Exercise objective: Produce an exact copy of the first line of the data below and each line after it, please, up to and including the one with "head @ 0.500".

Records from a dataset
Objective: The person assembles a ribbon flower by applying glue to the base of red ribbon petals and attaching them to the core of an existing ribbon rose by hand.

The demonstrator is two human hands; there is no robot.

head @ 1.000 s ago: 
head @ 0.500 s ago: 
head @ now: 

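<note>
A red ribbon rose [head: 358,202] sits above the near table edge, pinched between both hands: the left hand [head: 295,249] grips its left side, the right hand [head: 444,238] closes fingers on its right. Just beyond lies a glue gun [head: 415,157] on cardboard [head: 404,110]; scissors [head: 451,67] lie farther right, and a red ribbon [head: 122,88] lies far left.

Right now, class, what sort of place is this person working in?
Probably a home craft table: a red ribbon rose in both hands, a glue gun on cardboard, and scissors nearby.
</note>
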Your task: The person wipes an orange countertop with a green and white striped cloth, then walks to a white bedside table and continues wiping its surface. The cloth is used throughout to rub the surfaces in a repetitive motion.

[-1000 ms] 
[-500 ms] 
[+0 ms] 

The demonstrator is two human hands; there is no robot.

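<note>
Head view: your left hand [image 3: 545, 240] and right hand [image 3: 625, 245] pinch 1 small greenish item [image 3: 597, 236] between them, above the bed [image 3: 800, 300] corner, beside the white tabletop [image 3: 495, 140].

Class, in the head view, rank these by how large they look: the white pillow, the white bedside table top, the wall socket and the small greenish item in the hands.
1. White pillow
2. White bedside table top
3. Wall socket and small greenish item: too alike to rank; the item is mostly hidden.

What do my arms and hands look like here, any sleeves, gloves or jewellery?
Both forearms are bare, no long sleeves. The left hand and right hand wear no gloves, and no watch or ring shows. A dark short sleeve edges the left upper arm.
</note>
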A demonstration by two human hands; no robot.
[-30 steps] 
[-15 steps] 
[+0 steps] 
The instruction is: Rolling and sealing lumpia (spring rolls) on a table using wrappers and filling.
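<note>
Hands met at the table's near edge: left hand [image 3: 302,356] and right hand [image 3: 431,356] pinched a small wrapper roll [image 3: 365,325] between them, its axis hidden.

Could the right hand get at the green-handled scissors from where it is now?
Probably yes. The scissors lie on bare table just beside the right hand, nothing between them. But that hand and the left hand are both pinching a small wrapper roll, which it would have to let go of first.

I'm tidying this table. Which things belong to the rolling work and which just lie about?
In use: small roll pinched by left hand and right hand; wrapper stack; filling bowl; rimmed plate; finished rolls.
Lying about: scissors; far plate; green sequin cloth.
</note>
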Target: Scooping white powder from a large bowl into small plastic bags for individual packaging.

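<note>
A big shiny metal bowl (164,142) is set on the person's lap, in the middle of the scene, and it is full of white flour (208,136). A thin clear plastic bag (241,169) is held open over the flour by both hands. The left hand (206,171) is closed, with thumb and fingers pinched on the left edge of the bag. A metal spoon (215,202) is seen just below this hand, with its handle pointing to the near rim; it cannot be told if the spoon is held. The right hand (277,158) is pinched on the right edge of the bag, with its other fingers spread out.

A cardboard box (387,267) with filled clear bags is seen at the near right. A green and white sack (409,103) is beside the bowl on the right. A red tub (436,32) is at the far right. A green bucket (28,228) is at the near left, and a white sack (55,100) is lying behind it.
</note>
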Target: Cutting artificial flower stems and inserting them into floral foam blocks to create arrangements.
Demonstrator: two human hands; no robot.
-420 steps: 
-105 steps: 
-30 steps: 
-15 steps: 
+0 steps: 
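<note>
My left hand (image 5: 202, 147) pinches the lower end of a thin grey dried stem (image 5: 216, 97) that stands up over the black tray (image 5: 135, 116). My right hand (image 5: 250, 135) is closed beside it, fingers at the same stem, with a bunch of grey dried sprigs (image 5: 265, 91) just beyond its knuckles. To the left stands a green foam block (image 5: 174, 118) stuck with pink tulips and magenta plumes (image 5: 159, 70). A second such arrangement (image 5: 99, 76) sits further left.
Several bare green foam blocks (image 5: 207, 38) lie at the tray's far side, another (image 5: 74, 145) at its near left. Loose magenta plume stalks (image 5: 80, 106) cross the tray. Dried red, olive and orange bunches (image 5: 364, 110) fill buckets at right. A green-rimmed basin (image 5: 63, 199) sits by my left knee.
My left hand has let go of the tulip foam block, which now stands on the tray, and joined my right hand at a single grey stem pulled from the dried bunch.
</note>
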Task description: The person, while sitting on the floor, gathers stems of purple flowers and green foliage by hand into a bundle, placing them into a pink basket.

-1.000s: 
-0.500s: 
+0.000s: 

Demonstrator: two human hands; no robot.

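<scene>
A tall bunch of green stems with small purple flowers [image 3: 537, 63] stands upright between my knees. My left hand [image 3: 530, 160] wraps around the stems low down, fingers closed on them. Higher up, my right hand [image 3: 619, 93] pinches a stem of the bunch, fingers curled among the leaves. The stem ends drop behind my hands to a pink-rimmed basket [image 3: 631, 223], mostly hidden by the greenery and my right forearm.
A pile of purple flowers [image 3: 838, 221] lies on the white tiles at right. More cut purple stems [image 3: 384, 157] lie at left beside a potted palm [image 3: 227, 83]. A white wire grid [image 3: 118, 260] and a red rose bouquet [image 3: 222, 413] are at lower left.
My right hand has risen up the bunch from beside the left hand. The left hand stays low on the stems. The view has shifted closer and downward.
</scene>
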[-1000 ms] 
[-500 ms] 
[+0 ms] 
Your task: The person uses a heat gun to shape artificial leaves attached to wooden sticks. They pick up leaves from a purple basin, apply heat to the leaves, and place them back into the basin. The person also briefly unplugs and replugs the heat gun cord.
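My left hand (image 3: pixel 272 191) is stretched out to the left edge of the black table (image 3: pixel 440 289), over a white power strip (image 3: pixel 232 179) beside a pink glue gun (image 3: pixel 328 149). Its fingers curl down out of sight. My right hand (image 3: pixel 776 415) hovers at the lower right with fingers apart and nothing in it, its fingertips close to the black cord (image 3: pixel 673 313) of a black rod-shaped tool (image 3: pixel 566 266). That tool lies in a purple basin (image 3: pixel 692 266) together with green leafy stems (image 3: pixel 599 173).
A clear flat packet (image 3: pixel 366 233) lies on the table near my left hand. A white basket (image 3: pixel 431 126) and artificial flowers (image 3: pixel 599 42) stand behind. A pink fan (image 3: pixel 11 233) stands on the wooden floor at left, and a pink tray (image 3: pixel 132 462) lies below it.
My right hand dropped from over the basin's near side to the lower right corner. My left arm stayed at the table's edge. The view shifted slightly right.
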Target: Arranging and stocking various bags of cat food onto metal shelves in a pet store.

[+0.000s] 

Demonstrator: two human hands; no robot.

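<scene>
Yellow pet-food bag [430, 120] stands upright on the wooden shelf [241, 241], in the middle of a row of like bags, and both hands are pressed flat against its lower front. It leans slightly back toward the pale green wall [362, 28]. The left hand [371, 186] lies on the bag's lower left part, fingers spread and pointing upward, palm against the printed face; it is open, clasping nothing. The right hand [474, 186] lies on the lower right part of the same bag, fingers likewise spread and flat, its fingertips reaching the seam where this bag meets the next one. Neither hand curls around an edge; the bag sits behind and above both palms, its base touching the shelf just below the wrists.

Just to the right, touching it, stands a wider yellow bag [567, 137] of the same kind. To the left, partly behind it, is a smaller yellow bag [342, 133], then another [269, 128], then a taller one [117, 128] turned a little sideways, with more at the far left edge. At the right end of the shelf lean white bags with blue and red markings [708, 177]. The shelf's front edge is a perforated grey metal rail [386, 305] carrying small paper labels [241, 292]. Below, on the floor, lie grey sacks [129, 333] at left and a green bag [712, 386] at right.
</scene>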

Reply:
Objective: The person assembles a ribbon flower by applying glue to the base of red ribbon petals and attaching them to the core of an existing ribbon rose by hand.

The demonstrator is two human hands; there is no robot.

head @ 1.000 s ago: 
head @ 0.500 s ago: 

This concludes the response to the exercise.